Whixley Hall is a Grade II listed building in the North Yorkshire local planning authority area, England. First listed on 8 March 1952. House.
Whixley Hall
- WRENN ID
- forbidden-panel-moon
- Grade
- II
- Local Planning Authority
- North Yorkshire
- Country
- England
- Date first listed
- 8 March 1952
- Type
- House
- Source
- Historic England listing
Description
SE 45 NW WHIXLEY WEST LANE (north side, off)
3/79 Whixley Hall
8.3.52
GV II
House, now 2 dwellings. Mid-late C17, 2 builds, with restoration of 1907. Red brick, English bond, C20 ashlar, stone slate roof. H-shaped plan with rear courtyard, the south and west ranges apparently added to the east range. 2 storeys, 7 first-floor windows, the 2 at each end in slightly projecting wings. Stone-capped plinth, central C20 6-panel door with overlight in heavily-moulded ashlar surround with consoles supporting broken segmental pediment with vase. Wooden cross-windows with glazing bars under flat brick arches.
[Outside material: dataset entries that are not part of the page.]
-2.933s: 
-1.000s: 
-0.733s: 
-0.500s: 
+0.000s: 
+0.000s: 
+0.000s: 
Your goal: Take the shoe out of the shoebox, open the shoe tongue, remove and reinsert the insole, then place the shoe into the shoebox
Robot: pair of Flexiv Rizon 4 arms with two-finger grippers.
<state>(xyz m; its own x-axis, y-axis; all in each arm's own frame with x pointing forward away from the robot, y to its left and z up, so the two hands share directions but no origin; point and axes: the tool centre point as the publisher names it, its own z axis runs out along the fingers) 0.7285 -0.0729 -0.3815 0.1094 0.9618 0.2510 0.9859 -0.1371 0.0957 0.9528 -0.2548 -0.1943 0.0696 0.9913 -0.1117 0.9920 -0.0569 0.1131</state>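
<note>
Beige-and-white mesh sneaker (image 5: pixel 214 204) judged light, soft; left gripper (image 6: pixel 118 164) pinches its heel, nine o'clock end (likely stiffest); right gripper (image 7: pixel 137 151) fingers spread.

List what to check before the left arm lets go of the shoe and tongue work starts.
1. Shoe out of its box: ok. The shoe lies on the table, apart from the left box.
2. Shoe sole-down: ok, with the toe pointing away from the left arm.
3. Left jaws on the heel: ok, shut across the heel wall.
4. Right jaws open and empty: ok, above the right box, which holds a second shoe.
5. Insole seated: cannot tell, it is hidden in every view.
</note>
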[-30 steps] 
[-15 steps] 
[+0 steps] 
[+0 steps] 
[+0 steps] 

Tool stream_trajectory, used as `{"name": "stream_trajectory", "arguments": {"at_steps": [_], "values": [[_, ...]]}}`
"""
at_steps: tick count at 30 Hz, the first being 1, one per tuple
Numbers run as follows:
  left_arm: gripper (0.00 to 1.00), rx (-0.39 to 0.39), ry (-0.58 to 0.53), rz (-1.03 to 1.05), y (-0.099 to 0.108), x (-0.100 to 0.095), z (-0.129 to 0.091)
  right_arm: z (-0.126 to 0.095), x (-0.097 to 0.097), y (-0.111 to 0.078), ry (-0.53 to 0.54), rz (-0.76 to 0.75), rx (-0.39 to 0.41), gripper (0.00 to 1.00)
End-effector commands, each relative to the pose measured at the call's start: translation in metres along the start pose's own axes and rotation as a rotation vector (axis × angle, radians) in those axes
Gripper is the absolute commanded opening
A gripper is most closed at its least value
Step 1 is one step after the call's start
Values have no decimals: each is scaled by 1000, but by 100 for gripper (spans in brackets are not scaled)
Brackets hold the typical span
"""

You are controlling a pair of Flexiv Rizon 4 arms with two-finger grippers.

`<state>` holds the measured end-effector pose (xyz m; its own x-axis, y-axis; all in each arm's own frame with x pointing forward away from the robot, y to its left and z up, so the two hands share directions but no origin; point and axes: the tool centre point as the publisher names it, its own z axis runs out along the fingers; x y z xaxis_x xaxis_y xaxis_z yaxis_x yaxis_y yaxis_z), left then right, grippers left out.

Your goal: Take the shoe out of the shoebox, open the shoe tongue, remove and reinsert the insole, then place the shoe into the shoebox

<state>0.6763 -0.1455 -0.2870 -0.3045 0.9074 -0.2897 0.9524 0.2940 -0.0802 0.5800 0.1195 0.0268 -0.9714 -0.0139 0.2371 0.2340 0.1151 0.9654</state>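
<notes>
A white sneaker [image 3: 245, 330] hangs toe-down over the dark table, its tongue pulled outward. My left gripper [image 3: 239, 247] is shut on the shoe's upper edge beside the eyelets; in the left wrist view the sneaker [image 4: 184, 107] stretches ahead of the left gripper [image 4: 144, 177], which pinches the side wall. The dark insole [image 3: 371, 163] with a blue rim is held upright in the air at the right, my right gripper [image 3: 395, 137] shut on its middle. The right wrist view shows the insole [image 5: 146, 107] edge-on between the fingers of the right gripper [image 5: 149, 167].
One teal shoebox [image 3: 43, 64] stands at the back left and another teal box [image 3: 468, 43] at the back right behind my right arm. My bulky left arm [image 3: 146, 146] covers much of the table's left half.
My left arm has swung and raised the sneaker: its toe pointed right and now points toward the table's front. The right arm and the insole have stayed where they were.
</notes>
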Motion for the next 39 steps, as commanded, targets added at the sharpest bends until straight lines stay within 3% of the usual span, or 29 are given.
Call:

Wings have giant pilaster strips which contain the windows and ground-floor drip-mould. Deep wooden modillioned eaves cornice. Hipped roofs to wings. Stack on ridge between centre block and left wing. Second stack far right. Rear: ground floor, left, a 4-light mullioned window in the north end of the east range. Tumbled brickwork in gable. Probably re-set datestone inscribed '1840 L.W. in scrolled surround W.' built into the right return of this range. Remaining windows mostly C20. Left return: (west side) of 8 bays has a re-set datestone of 1680. Right return (east side) has scattered fenestration and an external stack, a 3-light mullioned window to first floor left with large staircase window below and a re-set datestone inscribed 'RT KT 1654'. Interior: east range contains fine dog-leg staircase with turned balusters and tall angularly-carved newel posts rising high above the moulded handrail. An engraving in the hall inscribed 'Christopher Tancred's seat 1698' shows the south front before the C20 restoration, but not very different. Christopher Tancred died in 1754 and bequeathed the hall as an almshouse for 12'decayed gentlemen'. The hall remained an almshouse or 'hospital' until after 1850 but was disused in 1881. The central section of the south front was apparently restored and rebuilt by Walter Brierley in 1907, but he followed the original design quite closely. Kelly's Directory of Yorkshire West Riding, 1881, 1889, 1904, 1912. N. Pevsner, Yorkshire West Riding, 1967, p 552. William and Co., Directory of Towns and Villages Hull 1844.